Yes, trick-or-treating can be done safely this year, even during COVID. Here’s how.

·2 min read

After a 2020 Halloween spent in costume trick-or-treating between bedrooms, kitchens and living rooms, we’re all looking forward to grabbing king-sized candy bars from our neighbors this year.

But we’re still fighting COVID-19, so how can we make sure kids are trick-or-treating safely?

Dr. Emily Sickbert-Bennett, the director of UNC Medical Center Infection Prevention, tells The News & Observer that she will be trick-or-treating in a small group with her family this year.

We spoke with her to learn what to do — and what to avoid — this Halloween.

What are the best safety tips for avoiding COVID on Halloween?

Vaccination is key: “Avoiding shared candy bowls is a less important infection prevention strategy than vaccination, which is most important for those eligible,” Sickbert-Bennett said.

Masking is next most important for those eligible for vaccinations, Sickbert-Bennet said, and should be practiced, too. Thankfully, masks go well with lots of costumes, so all trick-or-treaters (and those accompanying them) should sport them as much as they can.

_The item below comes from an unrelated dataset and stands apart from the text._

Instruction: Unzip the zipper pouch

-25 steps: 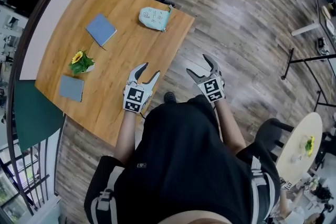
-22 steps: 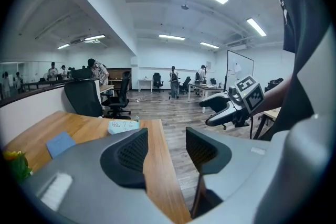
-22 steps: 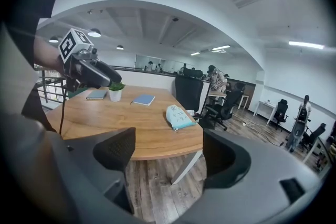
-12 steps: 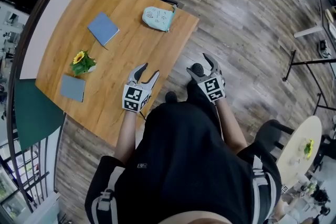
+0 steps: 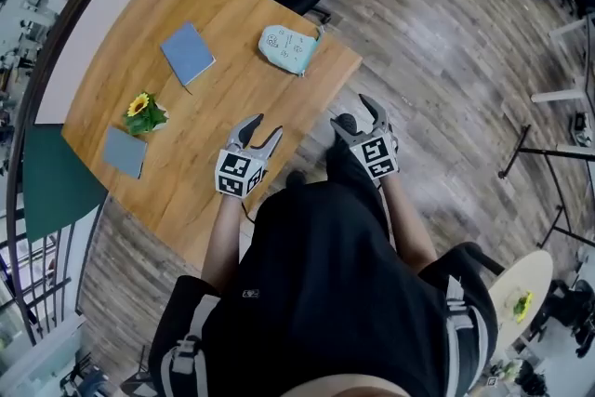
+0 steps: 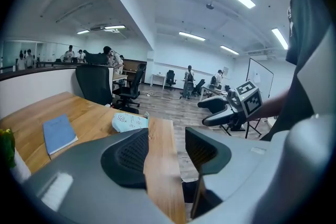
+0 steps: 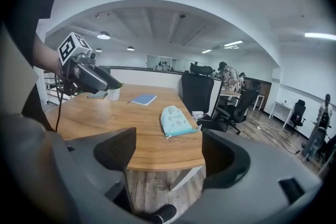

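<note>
Evidently nothing is gripped yet: the left tool (image 5: 265,127) hangs over the counter's (image 5: 214,107) near edge, jaws wide apart and empty, likely readied to pin fabric. Well ahead, the zipper pouch (image 5: 288,48) lies flat by the counter's far right corner. The right tool (image 5: 351,114), equally open and empty, hovers off the counter's right edge above the floor (image 5: 437,60), probably poised to do the pulling.

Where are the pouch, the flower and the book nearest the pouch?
pouch (image 5: 290,49), head view, middle of its face.
flower (image 5: 138,104), head view, yellow bloom.
book (image 5: 188,53), head view, middle of its cover.
</note>
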Available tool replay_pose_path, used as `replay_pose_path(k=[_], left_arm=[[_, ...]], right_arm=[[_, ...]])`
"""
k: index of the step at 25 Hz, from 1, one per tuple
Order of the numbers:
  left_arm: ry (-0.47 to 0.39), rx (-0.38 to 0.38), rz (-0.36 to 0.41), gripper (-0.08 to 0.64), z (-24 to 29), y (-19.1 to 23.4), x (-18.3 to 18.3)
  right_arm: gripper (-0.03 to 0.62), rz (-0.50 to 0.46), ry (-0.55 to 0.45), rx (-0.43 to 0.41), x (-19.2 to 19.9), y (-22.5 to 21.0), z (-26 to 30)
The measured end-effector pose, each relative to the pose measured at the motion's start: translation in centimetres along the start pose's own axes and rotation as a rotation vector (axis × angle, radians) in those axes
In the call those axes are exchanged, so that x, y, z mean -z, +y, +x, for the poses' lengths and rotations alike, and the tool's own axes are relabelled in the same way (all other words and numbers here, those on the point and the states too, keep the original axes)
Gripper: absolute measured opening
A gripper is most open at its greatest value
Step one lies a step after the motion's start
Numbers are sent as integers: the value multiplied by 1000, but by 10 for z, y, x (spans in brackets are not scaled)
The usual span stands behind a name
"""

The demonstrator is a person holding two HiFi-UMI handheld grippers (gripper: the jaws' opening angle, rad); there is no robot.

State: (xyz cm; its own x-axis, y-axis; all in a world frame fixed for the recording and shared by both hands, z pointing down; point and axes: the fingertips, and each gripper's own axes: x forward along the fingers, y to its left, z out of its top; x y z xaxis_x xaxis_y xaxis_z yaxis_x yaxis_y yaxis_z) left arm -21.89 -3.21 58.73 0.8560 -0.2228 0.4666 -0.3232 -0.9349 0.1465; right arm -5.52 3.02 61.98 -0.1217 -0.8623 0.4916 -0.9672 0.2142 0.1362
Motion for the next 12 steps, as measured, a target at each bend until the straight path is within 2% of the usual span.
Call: replay_pose_path(k=[6,12], left_arm=[[26,-48,-61,218,42,5,-8],[72,-128,-154,216,80,12,0]], right_arm=[[388,-29,3,-70,-5,-49,28],[385,-70,5,-167,-11,-89,53]])
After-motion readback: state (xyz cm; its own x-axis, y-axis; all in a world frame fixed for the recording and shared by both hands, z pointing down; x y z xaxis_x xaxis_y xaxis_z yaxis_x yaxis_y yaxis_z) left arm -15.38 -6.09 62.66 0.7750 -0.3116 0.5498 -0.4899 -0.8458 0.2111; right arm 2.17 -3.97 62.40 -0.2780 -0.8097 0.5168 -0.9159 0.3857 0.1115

Physical distancing from others is third most important — and very important if you are not masked.

What are the best and worst candies to give and receive during a pandemic Halloween?

Do: Choose commercially prepared, individually wrapped candies, Sickbert-Bennett said. This is the safest way to enjoy Halloween treats in a pandemic.

Don’t: Don’t buy a jumbo bag of M&M’s and Ziploc them yourself. And don’t give out homemade caramel apples to the trick-or-treaters on your block this year. Stick to the individually wrapped candy you can get from the store.

Should we be worried about the spread of germs through Halloween candy?

Germs don’t survive well on surfaces: “Disinfecting the outside surfaces of candy is not necessary before eating, as most germs don’t survive very well on surfaces and surface transmission has not been shown to be a primary mode of spread for COVID,” Sickbert-Bennett said

“The candy should be individually packaged and the candy should be directly handled with clean hands.”

Wash your hands before eating any of your candy: This is important to prevent spread of many types of infectious diseases, Sickbert-Bennett said. Everyone should avoid directly handling food with unwashed, unsanitized hands.